Circadian Amplitude and the Future of Continuous Health Monitoring

Jonathan Moustakis

MD, CTO of Lume Health

Olivia Walch

PhD, CEO of Arcascope

3 min read

December 11, 2025

When I talk to shift workers, they often say things like: I feel so flat all the time. Or: I can’t seem to stay asleep, but I can fall asleep any time. Or: sorry I missed our call, I fell asleep.

At which I usually lean back in my chair and think, Ah, yes, of course. Reduced circadian amplitude. Then we rebook the call.

Amplitude is a pet topic of mine in the circadian science world, because I think we (as a field) focus too much on making rhythms earlier or later and not enough on making them stronger. We tell people to get light first thing in the morning, which might be right for them… unless they’re already chronically waking up earlier than they want to, like many older people are. We emphasize—and overemphasize—the dangers of light 30 minutes before bed while selectively tuning out the fact that 30 minutes before bed is just 3% of a 16 hour waking day.

There’s a whole lot more day in your day, and light matters for all of it! And what getting very bright days (across the whole day) and very dark nights (across the whole night) gets you is increased circadian amplitude.

Let’s get on the same page really quick. Circadian rhythms, being rhythms, can be described by where they are horizontally in time, which you can think of as their phase or phase offset…

…and also how much they rise and fall vertically over the day, which we typically call amplitude.

There’s also how high or low their midline is, which is usually called the mesor: 

Of course this is all very idealized. Because circadian rhythms are also biological rhythms and biology is horrible, there’s no guarantee that they’ll look anything like this. I invite you to come up with a single definition of mesor for this guy: 

But at the very least you can often come up with a notion of amplitude that makes sense, and this often aligns with what people want circadian health to be. 

Want to feel more alert during the middle of the day? Sounds like amplitude. Want to sleep deeper at night? Yep, amplitude. Want to efficiently metabolize food during waking hours (and turn off that system at night)? Amplitude. It’s all about having your systems set to GO during the day and RECOVER at night. 

Amplitude is set by the clarity and regularity of your day-night signal. It’s about what you do over the full 24-hour day, not just the fringes of it. Bright days/dark nights (Click Here), time-restricted eating (Click Here)—these are amplitude interventions. 

There’s only one problem. Amplitude is really, really hard to measure.

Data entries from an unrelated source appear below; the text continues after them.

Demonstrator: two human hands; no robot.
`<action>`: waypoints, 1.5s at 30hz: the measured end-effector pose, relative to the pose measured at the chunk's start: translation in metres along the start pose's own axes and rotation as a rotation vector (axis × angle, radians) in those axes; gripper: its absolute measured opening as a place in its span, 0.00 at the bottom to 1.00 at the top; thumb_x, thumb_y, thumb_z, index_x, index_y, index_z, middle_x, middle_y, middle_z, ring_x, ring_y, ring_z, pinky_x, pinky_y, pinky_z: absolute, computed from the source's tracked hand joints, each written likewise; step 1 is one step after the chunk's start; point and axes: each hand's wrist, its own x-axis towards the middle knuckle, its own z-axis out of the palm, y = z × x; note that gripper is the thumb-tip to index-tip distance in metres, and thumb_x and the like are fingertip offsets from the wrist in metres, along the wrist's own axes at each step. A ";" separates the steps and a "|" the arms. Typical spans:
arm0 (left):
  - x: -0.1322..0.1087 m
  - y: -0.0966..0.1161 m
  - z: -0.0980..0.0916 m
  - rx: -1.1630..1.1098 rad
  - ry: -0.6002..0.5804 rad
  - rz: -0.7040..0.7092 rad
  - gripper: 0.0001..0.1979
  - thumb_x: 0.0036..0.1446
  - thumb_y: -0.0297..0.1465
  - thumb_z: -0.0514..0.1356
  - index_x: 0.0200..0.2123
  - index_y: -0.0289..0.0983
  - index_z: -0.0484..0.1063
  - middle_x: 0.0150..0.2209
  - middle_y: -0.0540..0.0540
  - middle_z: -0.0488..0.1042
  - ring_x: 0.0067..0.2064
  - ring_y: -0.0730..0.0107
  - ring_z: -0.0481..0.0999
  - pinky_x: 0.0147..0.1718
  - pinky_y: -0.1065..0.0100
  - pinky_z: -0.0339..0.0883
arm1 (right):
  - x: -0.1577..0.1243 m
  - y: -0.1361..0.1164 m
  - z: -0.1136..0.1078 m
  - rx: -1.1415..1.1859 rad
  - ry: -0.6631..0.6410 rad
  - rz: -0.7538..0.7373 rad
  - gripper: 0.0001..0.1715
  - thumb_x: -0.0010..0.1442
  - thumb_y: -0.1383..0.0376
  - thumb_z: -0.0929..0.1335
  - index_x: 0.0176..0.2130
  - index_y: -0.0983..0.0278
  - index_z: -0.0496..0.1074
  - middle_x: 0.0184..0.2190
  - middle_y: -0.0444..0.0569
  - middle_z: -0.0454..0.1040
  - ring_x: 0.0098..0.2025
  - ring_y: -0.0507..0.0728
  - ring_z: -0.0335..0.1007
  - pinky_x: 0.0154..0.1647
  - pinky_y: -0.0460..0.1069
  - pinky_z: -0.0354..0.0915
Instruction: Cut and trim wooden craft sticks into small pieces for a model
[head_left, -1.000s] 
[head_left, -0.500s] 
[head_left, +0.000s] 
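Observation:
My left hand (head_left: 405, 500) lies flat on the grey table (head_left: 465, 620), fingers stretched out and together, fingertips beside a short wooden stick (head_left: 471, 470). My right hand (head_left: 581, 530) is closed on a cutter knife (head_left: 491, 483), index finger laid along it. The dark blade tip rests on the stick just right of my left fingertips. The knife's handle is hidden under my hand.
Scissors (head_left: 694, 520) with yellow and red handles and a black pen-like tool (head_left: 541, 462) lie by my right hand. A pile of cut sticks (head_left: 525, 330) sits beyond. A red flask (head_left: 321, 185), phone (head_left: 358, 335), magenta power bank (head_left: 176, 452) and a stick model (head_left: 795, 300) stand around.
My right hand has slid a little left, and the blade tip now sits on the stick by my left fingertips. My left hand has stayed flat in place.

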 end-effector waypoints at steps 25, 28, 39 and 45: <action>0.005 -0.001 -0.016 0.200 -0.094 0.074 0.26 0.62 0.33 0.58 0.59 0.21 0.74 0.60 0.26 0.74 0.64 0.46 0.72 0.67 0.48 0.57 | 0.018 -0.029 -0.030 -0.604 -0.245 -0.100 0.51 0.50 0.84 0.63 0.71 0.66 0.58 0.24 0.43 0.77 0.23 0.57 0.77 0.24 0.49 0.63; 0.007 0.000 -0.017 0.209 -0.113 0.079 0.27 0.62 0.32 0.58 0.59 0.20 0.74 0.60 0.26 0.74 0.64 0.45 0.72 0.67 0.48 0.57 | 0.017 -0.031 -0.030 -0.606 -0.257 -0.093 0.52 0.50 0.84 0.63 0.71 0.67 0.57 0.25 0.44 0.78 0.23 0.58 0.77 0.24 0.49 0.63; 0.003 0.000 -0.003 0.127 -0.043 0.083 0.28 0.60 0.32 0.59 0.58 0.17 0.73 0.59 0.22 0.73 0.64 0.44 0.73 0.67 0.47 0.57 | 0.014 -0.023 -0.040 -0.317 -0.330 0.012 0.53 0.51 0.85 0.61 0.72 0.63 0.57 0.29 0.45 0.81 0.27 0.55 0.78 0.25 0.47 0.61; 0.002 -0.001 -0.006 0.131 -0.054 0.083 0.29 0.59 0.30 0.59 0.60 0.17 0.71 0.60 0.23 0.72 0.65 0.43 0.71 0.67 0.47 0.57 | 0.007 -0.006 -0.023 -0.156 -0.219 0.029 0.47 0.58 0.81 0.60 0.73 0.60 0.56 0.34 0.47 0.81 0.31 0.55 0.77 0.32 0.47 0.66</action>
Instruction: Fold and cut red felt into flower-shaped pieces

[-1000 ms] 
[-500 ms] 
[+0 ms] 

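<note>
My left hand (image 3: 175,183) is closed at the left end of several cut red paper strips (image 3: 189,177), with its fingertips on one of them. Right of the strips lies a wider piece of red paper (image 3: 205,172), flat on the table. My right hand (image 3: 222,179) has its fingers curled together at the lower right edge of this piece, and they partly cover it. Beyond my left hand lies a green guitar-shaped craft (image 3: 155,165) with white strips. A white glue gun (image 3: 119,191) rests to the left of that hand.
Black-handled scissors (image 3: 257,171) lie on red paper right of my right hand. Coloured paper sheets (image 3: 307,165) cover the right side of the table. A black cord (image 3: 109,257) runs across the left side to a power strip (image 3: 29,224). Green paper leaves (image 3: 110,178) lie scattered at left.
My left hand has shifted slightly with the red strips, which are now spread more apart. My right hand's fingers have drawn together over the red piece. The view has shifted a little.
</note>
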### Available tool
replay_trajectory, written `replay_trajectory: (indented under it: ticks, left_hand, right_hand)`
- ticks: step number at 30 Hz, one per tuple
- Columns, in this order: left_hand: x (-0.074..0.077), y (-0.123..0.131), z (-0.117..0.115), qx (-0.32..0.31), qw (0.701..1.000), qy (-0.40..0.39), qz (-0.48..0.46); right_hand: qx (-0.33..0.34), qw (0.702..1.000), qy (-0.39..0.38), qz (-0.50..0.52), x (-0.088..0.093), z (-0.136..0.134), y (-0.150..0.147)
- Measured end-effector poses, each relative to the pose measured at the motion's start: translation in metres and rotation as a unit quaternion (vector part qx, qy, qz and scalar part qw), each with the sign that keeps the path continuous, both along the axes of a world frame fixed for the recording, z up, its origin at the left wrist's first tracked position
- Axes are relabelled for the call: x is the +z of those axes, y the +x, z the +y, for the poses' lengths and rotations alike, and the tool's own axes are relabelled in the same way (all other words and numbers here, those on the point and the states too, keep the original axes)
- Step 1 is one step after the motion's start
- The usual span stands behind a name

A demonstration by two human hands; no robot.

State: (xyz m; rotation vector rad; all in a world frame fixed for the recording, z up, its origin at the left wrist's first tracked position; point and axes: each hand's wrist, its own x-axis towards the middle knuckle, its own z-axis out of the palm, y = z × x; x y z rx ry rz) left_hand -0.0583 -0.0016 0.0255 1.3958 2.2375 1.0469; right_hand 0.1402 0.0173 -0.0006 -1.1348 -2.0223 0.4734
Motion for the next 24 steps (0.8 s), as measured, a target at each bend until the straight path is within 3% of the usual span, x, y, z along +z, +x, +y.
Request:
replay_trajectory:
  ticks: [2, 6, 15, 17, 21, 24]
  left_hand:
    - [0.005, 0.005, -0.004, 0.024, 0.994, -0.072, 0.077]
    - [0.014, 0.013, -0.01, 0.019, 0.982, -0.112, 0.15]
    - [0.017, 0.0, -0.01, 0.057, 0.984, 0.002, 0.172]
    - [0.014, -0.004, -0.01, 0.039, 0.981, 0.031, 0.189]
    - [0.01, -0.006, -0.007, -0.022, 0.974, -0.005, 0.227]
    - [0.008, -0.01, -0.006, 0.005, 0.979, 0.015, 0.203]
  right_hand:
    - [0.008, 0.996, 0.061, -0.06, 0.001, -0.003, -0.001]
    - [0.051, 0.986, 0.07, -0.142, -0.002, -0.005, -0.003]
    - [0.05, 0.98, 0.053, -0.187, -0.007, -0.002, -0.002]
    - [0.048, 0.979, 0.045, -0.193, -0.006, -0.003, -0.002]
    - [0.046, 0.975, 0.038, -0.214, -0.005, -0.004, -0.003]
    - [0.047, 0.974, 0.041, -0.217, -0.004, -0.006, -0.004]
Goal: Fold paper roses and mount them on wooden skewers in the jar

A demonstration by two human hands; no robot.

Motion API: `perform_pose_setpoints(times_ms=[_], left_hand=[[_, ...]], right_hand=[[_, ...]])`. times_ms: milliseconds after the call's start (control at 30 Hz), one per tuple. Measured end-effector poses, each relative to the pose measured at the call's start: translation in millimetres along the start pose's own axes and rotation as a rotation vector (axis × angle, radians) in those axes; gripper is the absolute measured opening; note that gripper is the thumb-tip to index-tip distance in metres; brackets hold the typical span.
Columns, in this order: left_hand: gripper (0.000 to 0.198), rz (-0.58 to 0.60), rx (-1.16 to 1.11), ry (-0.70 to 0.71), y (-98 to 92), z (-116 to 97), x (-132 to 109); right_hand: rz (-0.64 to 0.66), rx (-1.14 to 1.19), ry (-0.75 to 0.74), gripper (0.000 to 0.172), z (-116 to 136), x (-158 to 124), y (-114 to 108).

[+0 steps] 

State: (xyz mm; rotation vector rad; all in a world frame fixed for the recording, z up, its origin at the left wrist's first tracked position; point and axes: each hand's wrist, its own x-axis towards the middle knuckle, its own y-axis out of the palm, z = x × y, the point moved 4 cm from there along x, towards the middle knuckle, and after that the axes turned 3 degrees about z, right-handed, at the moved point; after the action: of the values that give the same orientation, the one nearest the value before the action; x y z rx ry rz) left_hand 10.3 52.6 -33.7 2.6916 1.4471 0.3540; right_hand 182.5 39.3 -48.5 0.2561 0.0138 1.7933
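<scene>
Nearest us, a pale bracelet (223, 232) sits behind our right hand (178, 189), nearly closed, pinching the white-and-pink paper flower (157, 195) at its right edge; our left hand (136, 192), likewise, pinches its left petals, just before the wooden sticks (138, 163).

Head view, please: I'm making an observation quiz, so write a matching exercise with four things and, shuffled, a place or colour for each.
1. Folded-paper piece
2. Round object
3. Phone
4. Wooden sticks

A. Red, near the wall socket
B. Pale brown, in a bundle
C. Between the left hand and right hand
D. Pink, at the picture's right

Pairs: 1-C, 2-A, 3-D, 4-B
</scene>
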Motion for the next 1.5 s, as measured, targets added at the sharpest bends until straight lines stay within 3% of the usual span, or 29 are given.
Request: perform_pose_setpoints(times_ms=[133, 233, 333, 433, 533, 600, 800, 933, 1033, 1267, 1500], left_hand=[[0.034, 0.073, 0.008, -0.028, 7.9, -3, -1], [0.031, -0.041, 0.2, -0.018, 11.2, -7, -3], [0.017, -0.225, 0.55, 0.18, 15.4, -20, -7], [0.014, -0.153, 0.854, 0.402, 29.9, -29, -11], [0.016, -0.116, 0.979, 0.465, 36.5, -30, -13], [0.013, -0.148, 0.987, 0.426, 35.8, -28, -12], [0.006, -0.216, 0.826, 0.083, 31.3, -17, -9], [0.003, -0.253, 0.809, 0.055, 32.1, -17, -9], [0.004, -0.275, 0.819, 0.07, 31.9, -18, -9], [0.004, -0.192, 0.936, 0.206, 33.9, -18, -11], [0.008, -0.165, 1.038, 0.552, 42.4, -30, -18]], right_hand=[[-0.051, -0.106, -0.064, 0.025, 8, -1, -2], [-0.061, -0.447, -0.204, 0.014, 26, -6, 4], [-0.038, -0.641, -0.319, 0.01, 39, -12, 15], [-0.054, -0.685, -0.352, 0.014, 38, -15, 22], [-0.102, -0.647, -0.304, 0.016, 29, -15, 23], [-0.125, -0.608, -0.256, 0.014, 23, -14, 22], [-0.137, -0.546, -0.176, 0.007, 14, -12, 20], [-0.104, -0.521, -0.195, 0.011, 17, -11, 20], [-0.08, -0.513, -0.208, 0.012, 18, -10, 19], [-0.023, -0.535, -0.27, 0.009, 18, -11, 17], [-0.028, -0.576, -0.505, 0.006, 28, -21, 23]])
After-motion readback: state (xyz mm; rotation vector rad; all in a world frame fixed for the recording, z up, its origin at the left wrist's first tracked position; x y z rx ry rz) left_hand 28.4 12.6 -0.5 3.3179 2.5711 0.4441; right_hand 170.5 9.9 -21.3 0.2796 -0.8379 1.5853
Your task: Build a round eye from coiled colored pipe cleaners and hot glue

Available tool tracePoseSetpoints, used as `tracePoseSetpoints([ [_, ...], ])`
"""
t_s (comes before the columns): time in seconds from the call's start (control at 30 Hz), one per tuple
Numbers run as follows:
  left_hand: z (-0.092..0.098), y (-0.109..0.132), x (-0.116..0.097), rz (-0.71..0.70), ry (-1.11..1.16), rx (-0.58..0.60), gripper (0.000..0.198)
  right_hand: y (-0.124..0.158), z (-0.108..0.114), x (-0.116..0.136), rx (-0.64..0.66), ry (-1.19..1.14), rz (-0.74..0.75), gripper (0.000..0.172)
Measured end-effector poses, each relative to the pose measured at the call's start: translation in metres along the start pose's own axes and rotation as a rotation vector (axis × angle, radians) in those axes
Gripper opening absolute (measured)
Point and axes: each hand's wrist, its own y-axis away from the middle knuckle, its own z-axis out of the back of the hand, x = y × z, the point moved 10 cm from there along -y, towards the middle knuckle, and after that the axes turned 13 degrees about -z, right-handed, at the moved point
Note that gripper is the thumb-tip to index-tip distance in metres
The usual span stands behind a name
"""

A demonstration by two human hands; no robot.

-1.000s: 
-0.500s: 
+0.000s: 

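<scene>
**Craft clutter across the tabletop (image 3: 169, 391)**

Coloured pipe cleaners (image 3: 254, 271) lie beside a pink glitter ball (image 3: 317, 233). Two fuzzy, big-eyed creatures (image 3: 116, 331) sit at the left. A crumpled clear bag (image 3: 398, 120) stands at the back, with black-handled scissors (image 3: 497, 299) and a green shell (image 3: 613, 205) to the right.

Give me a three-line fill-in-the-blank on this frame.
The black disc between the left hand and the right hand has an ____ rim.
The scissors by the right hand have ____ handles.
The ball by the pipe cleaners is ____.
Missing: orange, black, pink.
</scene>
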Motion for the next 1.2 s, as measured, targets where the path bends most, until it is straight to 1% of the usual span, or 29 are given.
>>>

You might notice that I’m being very vibes-y in the above about which rhythm, exactly, I’m talking about boosting the amplitude of. And this is the problem. There’s the core pacemaker in your brain, which is hard to reach and measure without you being dead, at which point you’ve probably got more pressing concerns. There are easier-to-get-at rhythms all throughout your body, but most of them are layered under lots of other rhythms that don’t have anything to do with circadian rhythms and can mangle the signal—think: food, activity, emotions.  

We usually use melatonin rhythms (i.e., the circadian hormone for darkness) as our gold standard circadian biomarker, which work quite well for determining what someone’s phase is after only 5-6 hours of providing a saliva sample every 30 minutes. But if you want to pick up amplitude from a melatonin rhythm, you’re looking at having them spit into tubes for a full day, in the dark, without sleeping. This is somewhat hard to convince your average person off the street to do.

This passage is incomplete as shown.